Sealaska, the region's Native corporation, plans to harvest timber on most of the land.
Residents on Prince of Wales Island say the harvests would ruin their subsistence lifestyles.
The series of meetings set up by Murkowski's staff begin Monday and end March 12.
The meetings will be recorded, transcribed and conveyed to the Senate Energy and Natural Resources Committee before members decide whether to report the bill to the full Senate for consideration, Murkowski said in a statement.
Murkowski, a ranking member of the committee, sponsored the bill with support from the rest of Alaska's delegation.
Residents wanted Murkowski to attend the meetings herself.

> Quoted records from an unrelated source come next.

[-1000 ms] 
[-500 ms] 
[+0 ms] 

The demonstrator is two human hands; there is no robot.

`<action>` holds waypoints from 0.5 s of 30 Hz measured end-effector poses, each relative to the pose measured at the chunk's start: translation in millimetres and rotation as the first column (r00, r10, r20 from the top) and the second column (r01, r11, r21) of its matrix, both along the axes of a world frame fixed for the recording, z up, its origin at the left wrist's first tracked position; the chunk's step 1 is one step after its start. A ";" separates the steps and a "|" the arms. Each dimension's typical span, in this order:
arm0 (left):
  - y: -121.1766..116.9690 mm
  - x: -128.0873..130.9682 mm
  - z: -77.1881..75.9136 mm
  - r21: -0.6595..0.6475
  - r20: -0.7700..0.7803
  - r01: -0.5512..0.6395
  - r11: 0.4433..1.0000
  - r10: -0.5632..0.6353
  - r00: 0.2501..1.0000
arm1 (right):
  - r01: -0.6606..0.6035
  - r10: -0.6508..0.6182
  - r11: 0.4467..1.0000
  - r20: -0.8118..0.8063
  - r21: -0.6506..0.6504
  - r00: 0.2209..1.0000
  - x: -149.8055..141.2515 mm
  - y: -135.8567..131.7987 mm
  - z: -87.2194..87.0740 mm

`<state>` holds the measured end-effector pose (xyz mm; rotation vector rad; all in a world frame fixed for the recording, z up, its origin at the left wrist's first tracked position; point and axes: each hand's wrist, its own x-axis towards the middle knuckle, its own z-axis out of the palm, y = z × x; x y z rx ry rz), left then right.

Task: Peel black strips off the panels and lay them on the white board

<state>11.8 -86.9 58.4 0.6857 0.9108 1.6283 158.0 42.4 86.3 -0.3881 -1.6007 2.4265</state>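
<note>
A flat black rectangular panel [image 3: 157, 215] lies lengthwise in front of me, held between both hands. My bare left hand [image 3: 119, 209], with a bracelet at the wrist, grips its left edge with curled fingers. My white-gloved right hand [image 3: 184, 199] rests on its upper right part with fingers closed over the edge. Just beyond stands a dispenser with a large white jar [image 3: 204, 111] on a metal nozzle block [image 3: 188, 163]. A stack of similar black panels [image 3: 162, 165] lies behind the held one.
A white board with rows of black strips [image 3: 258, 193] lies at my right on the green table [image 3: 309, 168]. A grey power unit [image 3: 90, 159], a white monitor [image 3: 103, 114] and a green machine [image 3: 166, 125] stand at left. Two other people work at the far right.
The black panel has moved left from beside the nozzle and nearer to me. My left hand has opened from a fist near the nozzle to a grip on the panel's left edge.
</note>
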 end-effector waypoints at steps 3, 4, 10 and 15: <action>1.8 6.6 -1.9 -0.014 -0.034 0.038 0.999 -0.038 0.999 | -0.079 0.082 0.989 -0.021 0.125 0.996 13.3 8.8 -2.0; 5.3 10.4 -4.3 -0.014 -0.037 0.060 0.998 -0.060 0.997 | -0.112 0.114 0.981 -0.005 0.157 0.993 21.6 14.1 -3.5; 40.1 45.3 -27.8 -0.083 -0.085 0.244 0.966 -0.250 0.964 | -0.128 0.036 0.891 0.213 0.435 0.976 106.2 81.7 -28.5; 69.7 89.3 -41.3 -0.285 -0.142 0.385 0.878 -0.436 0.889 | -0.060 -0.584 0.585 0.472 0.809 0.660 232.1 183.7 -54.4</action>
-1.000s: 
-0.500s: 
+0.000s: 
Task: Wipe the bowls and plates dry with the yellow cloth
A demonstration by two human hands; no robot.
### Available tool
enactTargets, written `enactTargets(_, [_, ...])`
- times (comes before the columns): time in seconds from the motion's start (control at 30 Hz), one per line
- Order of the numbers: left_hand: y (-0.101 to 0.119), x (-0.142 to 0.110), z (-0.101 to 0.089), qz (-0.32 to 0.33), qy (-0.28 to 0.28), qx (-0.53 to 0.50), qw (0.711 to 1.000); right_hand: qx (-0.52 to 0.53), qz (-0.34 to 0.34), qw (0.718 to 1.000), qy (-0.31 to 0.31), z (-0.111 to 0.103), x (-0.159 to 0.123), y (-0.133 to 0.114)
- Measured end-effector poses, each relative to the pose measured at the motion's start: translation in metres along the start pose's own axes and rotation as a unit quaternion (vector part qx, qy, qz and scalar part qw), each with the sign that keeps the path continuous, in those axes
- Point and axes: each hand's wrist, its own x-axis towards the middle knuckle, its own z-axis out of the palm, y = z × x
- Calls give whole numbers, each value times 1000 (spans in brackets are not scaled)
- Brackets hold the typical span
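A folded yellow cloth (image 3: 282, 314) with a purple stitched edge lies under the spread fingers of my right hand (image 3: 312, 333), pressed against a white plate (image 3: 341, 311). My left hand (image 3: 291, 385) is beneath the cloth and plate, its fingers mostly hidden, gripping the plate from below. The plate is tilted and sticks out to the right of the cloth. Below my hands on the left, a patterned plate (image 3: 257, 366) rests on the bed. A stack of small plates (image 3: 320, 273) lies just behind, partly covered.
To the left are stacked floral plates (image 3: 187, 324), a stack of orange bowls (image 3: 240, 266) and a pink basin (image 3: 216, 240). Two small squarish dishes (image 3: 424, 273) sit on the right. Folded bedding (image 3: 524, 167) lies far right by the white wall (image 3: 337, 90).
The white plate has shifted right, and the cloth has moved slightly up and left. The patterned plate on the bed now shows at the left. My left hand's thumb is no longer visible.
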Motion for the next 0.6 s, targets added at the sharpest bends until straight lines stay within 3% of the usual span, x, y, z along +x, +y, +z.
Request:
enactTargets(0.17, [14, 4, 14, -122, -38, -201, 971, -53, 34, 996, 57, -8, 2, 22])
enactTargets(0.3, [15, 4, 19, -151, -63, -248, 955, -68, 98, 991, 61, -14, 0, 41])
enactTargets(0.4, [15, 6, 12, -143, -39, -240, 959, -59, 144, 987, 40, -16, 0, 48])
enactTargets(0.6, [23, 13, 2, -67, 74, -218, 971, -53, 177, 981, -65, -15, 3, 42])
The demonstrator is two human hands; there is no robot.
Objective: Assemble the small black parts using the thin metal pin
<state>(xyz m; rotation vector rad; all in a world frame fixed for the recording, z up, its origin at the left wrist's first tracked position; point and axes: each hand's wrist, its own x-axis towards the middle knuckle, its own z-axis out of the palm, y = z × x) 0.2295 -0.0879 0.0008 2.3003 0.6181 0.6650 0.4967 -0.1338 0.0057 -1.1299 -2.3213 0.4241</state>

Sealaska seeks to complete its lands selection process granted under the 1971 Alaska Native Claims Settlement Act. It needs the Congressional decision because it wants to choose lands outside the original boundaries of the Act.
Meanwhile, a heated exchange in Juneau on Thursday among some of the 35 members of the Tongass Futures Roundtable resulted in a commitment to continue to talk about the bill.
The Tongass Futures Roundtable formed three years ago to try to reach agreements about land use on the Tongass National Forest, after decades of fighting and litigation.
No details about those meetings were available Monday but the group in the past has quickly scheduled discussions to deal with pressing legislative or forest management topics, Tongass Futures Program Director John Sisk said.
"I think there's every reason to think those will occur relatively soon," Sisk said.